Rabu, 09 Mei 2012

Hubungan Pendidikan Mahal dan Buruh Murah

Buruh dan mahalnya pendidikan memiliki hubungan yang tidak menguntungkan dan tidak akan putus tanpa usaha untuk memperbaikinya. Mahalnya biaya pendidikan membuat daya tawar kaum buruh menjadi sangat rendah dan rentan eksploitasi bahkan kekerasan. Rata-rata pendidikan buruh, terutama perempuan Indonesia 83% hanya mengantongi ijazah SMP, SD atau tidak berijazah sama sekali, sisanya 14,9% tamat SMA, dan 2,8% tamat diploma dan strata 1-3. Selain tidak mampu membayar biaya sekolah, motivasi anak-anak perempuan untuk melanjutkan pendidikan juga dihambat oleh konservatisme keluarga yang patriarkis, dimana anak laki-laki yang harus diprioritaskan.

Karena pendidikan mahal dan gaji buruh tidak bisa untuk mengaksesnya, maka  terjadilah buruh melahirkan buruh atau disebut juga reproduksi kelas. Hal ini juga disebabkan oleh sistem pendidikan yang hanya mementingkan daya saing dan mencetak pekerja, bukan pendidikan yang bersifat ilmiah, demokratis, dan mengabdi kepada masyarakat.

Yang perlu bertanggung jawab untuk masalah ini yang pertama adalah Pemerintah. Pemerintah seharusnya memprioritaskan pendidikan yang terjangkau untuk meningkatkan kualitas masyarakat, termasuk buruh. Tidak malah melempar tanggung jawab. Dengan rendahnya kualitas untuk bisa bersaing di pasar tenaga kerja, Pemerintah dan kalangan pengusaha justru mengeluhkan rendahnya produktivitas buruh Indonesia dibandingkan buruh-buruh di Vietnam atau Cina sebagai faktor yang membuat Indonesia tidak kompetitif. Terlihat bahwa kebijakan Pemerintah hanya mengutamakan kepentingan industri, bukan pendidikan.
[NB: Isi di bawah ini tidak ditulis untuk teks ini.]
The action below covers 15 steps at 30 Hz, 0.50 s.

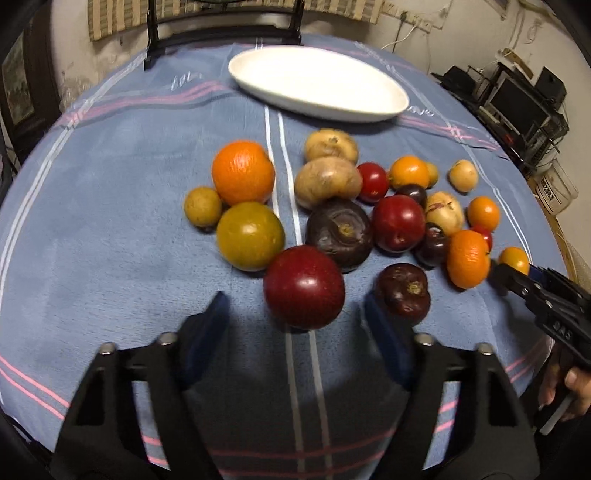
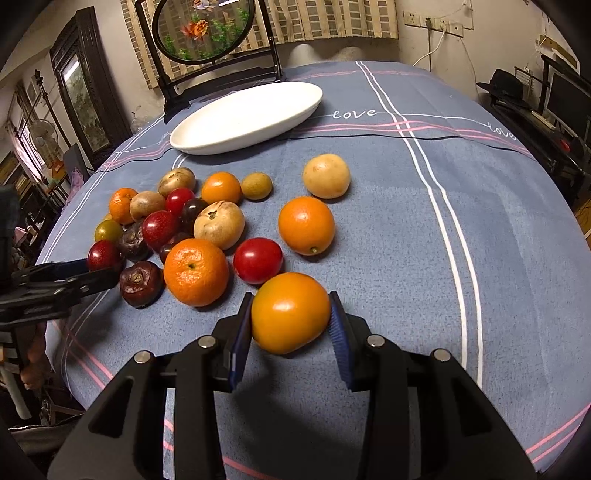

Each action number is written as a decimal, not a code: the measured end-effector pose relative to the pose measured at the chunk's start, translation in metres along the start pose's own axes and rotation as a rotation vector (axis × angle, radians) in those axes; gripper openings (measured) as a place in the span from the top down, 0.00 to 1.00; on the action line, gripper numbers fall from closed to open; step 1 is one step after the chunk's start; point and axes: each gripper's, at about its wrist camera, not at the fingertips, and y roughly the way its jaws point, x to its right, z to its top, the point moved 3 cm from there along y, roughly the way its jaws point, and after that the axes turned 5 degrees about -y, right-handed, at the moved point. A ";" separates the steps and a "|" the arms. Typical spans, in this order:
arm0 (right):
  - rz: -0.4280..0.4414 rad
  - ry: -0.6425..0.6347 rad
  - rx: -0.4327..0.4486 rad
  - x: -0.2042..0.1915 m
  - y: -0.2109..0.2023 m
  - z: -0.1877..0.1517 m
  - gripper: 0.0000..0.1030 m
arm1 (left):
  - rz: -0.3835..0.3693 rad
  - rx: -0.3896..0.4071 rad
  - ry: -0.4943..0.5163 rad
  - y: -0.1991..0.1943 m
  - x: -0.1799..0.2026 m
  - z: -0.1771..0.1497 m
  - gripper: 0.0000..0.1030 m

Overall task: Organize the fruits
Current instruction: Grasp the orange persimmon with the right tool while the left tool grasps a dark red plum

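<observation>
Several fruits lie loose on the blue striped tablecloth (image 1: 110,221): oranges, red plums, dark purple fruits, pale brown ones. My left gripper (image 1: 295,295) is open; a red plum (image 1: 304,286) sits between its fingertips with a gap on each side. A dark purple fruit (image 1: 403,291) lies just by its right finger. My right gripper (image 2: 291,295) is shut on a yellow-orange fruit (image 2: 290,314), pads pressing both sides, low over the cloth. In the left wrist view that gripper (image 1: 517,275) shows at the right edge. An empty white oval plate (image 1: 317,85) (image 2: 247,114) stands behind the pile.
A round picture on a dark stand (image 2: 203,29) stands at the table's far edge behind the plate. Shelves with electronics (image 1: 517,103) are off to the right. A mandarin (image 2: 195,271) and a red tomato (image 2: 258,259) lie just ahead of my right gripper. A hand (image 1: 576,387) holds the right gripper's handle.
</observation>
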 end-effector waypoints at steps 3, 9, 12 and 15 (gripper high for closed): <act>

Selanjutnya, lembaga pendidikan, keluarga, dan anak-anak sendiri sebenarnya dituntut untuk tidak ikut-ikutan dengan sifat Pemerintah tersebut. Kita selayaknya tetap memiliki semangat dan tujuan yang kuat dalam memaknai pendidikan yang ilmiah, demokratis, dan mengabdi kepada masyarakat.

Pendidikan ilmiah, demokratis, dan mengabdi kepada masyarakat merupakan hal mendesak dalam dunia pendidikan. Makna demokratis dan ilmiah di sini bukan saja dalam makna hubungan struktural antara birokrasi dan civitas akademika lainnya, melainkan pendidikan haruslah disesuaikan dengan kebutuhan masyarakat. Artinya, dunia pendidikan tidak boleh dilepaskan dari induknya, yaitu masyarakat. Dunia pendidikan harus mengabdi pada masyarakat dan bukan sebaliknya.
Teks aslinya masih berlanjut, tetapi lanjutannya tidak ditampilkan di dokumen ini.